PROBLEM DESCRIPTION
Starting at the line that contains "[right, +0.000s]", transcribe each line through the end of the material below, exactly and nothing else, leaving out the pictures.

GIVEN MATERIAL
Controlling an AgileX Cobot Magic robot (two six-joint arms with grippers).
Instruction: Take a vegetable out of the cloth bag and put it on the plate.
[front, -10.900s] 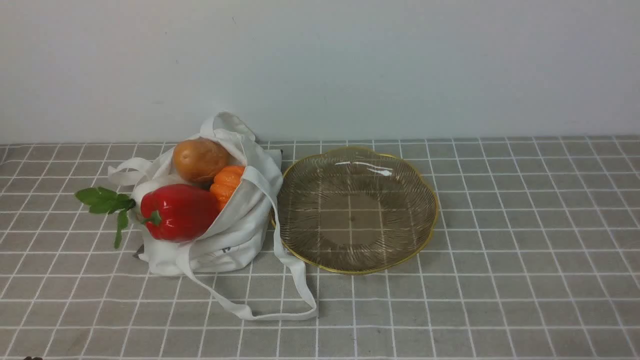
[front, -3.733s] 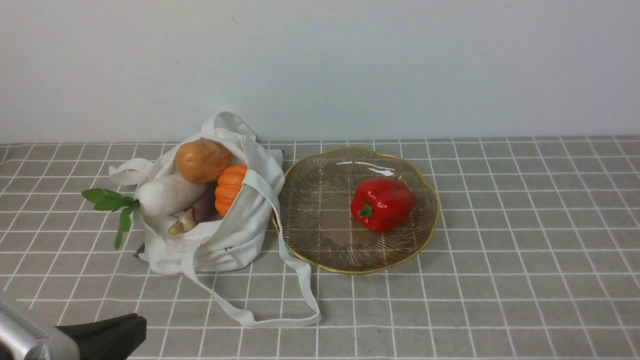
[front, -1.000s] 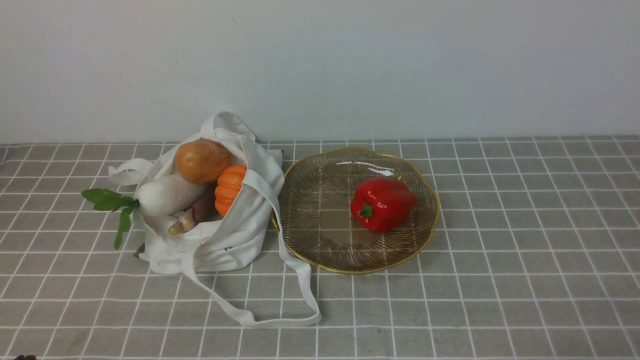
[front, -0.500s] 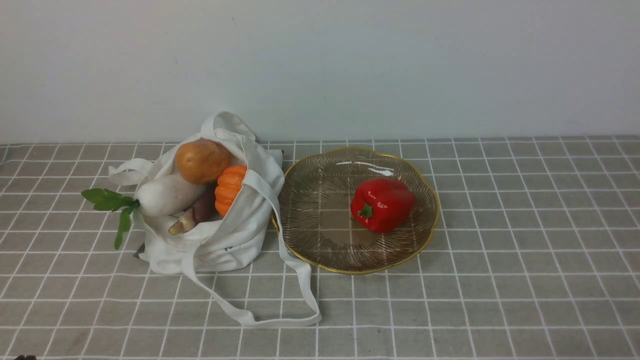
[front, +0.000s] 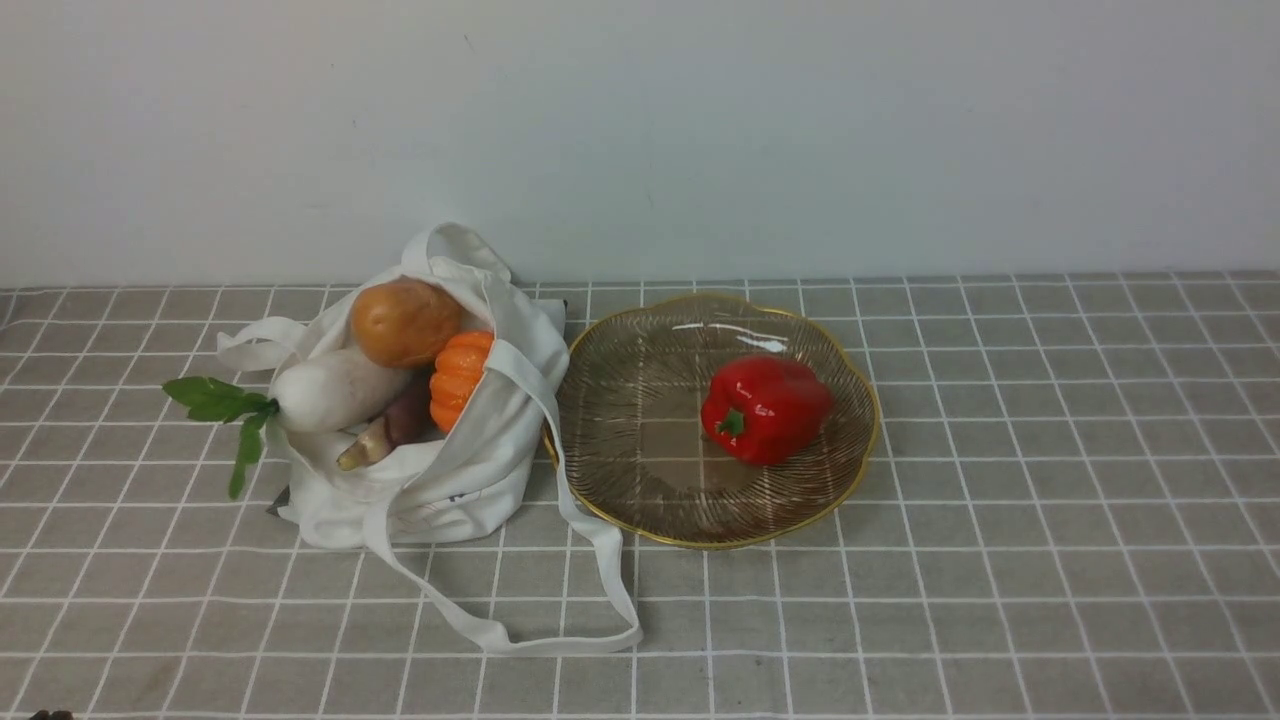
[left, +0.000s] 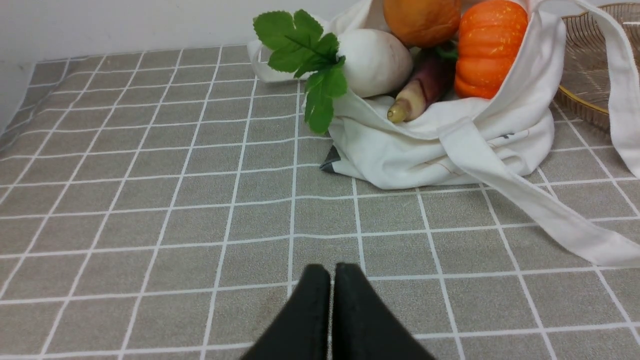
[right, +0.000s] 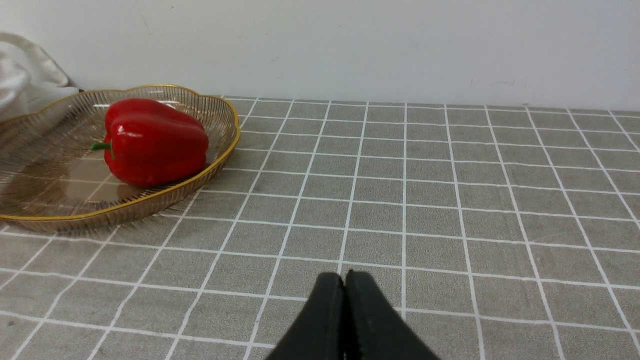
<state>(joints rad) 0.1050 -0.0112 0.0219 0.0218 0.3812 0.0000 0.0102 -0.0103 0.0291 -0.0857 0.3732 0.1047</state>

REPLY
[right, +0.000s] 
<state>(joints rad) 0.1050 -0.0112 0.0219 0.0218 0.3812 0.0000 0.0102 -0.0103 0.0291 -0.0857 0.3732 0.1047</state>

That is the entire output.